Eigen is a full-stack semantic search platform designed for educational content. It supports uploading and searching across multiple document formats — PDF, EPUB, video, images, and plain text. Documents are processed, chunked, and embedded using OpenAI embeddings, then stored in ChromaDB for fast vector similarity search. Google Gemini powers LLM features like AI-generated summaries and quizzes. The search pipeline is orchestrated by Railtracks, providing a clean, composable execution model.
- Multi-format file upload (PDF, EPUB, MP4, images, TXT)
- Semantic vector search powered by OpenAI embeddings + ChromaDB
- AI-generated summaries and quizzes via Google Gemini
- Inline document viewer (PDF with toolbar/zoom/rotation, EPUB, video, text)
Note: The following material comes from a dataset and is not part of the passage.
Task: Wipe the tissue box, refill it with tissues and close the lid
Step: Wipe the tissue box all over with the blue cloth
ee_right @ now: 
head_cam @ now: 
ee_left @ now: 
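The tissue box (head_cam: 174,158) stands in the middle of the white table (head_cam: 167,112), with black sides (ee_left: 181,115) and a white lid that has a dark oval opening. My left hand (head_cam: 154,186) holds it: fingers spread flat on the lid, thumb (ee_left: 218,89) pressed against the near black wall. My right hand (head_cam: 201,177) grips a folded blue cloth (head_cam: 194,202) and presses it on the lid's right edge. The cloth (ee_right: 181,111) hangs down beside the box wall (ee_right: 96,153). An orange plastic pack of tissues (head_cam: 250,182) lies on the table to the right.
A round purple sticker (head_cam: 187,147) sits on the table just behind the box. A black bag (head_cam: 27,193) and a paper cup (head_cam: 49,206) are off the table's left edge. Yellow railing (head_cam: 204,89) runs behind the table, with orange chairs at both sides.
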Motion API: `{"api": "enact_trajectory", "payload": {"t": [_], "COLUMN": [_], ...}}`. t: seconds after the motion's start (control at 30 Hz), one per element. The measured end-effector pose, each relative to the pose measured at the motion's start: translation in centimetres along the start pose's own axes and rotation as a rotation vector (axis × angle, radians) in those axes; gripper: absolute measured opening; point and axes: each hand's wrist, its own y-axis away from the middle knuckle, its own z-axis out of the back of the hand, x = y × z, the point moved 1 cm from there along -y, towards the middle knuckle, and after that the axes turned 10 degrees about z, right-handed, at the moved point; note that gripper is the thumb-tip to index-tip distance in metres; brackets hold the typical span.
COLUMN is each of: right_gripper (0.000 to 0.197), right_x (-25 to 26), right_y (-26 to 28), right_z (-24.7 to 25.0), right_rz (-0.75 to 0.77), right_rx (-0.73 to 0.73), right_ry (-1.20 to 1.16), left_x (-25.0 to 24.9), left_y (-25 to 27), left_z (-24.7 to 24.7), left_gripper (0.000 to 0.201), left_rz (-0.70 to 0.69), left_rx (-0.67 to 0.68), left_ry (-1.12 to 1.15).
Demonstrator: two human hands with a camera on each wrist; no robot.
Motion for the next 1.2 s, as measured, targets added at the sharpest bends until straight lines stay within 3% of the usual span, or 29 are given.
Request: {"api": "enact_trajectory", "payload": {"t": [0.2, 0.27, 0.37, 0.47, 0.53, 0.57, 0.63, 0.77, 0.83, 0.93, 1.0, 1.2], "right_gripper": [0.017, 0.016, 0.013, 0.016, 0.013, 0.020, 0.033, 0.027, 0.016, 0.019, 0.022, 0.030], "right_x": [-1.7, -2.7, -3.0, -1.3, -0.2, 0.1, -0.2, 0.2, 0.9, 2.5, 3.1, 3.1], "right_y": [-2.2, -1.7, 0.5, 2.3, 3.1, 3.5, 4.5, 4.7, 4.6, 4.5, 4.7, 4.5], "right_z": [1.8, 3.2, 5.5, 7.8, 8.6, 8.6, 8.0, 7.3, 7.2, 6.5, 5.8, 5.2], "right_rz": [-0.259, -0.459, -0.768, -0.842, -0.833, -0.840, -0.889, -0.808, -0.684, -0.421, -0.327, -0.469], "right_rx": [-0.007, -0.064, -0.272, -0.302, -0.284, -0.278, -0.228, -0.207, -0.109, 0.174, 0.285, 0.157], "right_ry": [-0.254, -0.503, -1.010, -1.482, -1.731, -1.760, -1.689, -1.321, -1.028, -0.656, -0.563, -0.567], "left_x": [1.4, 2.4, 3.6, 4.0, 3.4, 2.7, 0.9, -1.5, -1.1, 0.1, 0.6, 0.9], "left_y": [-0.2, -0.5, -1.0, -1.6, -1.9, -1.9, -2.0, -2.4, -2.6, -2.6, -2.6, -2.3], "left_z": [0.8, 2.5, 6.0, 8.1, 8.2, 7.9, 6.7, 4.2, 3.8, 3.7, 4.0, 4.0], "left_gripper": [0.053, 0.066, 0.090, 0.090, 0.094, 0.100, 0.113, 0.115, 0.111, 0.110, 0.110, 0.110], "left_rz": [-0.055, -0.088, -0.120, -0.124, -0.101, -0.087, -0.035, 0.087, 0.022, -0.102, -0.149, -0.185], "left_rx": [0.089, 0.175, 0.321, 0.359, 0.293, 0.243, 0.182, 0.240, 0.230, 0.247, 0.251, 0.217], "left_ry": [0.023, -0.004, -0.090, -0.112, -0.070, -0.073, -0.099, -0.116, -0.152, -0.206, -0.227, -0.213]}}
- Text annotations with selection popover
- Dark mode with a custom warm design system
- Rate limiting and structured logging
| Layer | Technologies |
|---|---|
| Backend | Python 3, FastAPI, SQLAlchemy (async), Alembic, ChromaDB, OpenAI, Google Gemini, Railtracks, PyMuPDF, ebooklib, moviepy |
| Frontend | React 19, TypeScript, Vite 8, Tailwind CSS 4, react-pdf, epubjs, KaTeX, Lucide icons |
Railtracks powers the search pipeline. Search steps are defined as @rt.function_node decorated functions (embed_query_node → vector_search_node) and executed within a rt.Session() using rt.call(). See backend/app/services/search/pipeline.py and backend/app/services/search/service.py.
eigen/
├── assets/ # Banner and static assets
├── backend/
│ ├── app/
│ │ ├── api/routes/ # FastAPI route handlers
│ │ ├── core/ # Config, logging, security
│ │ ├── db/models/ # SQLAlchemy models (File, Chunk, IngestionJob)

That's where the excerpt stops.